Monterrey • El tema de la violencia es transmitido a la posteridad con sus consecuencias. Un futuro de vacíos y abismos en que se crean nuevos mandamientos y además donde se llega a la condición primigenia del ser humano, ya sea en una paradisiaca y desértica playa (con sus dosis y formas de erotismo) o en una dura travesía por terrenos inhóspitos y llenos de personajes que escapan y conviven con los nuevos principios de supervivencia. Tales son los tópicos en que se desarrolla No tendrás rostro (Tusquets, 2013), la nueva novela de David Miklos, quien hace una lectura de un tema actual, pero que lo lleva a ciertos planos apocalípticos.

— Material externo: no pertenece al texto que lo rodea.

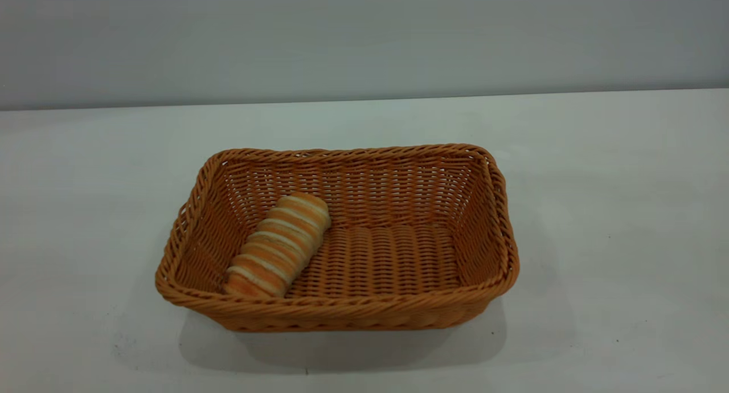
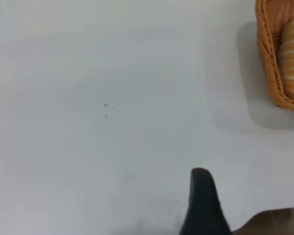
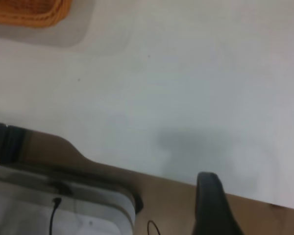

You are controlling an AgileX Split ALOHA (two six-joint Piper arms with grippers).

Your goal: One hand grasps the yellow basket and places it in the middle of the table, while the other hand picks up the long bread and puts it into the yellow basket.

“Decidí hacer algo distinto con toda la ola de violencia y con el tratamiento tan malo que se le da al tema en medios y el gobierno. Y yo me pregunté qué pasaría si crece de manera exponencial hasta llegar a ciertos límites, en un mundo que es devuelto casi a su origen, en que la humanidad es del todo arrasada. ¿Cómo le van a hacer? Por un lado queda una pareja y un hombre más grande, y por otro personajes errantes, en un país que no lo es más”.

 

El autor nacido en San Antonio, Texas, pero que radica en la Ciudad de México, lugar donde creció, luego de su anterior obra, Brama, que sucede en un espacio cerrado, acudió de nuevo a los lugares abiertos, en donde habitan personajes que se tornan arquetipos, como Fino, la Rusa, Blumenthal, el Suicida, y que además conviven con otros que emulan cierta idea de colectividad o misticismo, como la Profundidad Mayúscula, todos en un mundo reclamado por la Violencia, un personaje que se vislumbra tal cual.

 

“La idea era volverlos sustantivos, los personajes son arquetipos, por ejemplo Fino, quien inicia una travesía, la Rusa es una mujer amazónica, la Violencia no hay que ahondar más, el Suicida, hijo de Blumenthal, quienes es el virtuoso del silencio, el mayor de los personajes, y tienes la Profundidad Mayúscula que es la contraparte de Dios, pero más en los terrenos del vacío; la Sueca que es la mujer que tiene más experiencia y quien da como estas señales del fin del mundo. Pero quise volver a las atmósferas abiertas y crear y habitar un lugar que me era bastante familiar, pese a los espacios en que se ubica”.

 

 

Lo que lleva a plasmar sus ideas de origen, reflexivas, filosóficas y literarias, “en que recreo la historia del paraíso por ejemplo. Pero también una vuelta a La Odisea, a los primeros libros clásicos, porque la literatura también tiene su origen”, señala el autor.

 

El autor de las novelas La piel muerta, La gente extraña o La hermana falsa, entre otras obras, comenta que le llevó un tiempo darle forma a No tendrás rostro, pues quería darle una manera fluida de lectura, en una labor que requería herramientas semánticas que tenía a la vista.

 

Dijo que espera que no se llegue en el futuro a un mundo de vacíos: “Yo esperaría que no llegáramos a eso, a una especie del fin del mundo. Es cierto que este país debe reinventarse. Creo que no lo estamos haciendo muy bien. La violencia debe ser combatida de una forma muy distinta, y me refiero al tratamiento que le dan medios o el gobierno, eso de contar los muertos es volvernos anónimos, cuando se deberían rescatar las historias que hay detrás. Es la idea que como escritor reacciono ante la violencia con una alta carga de reflexión”.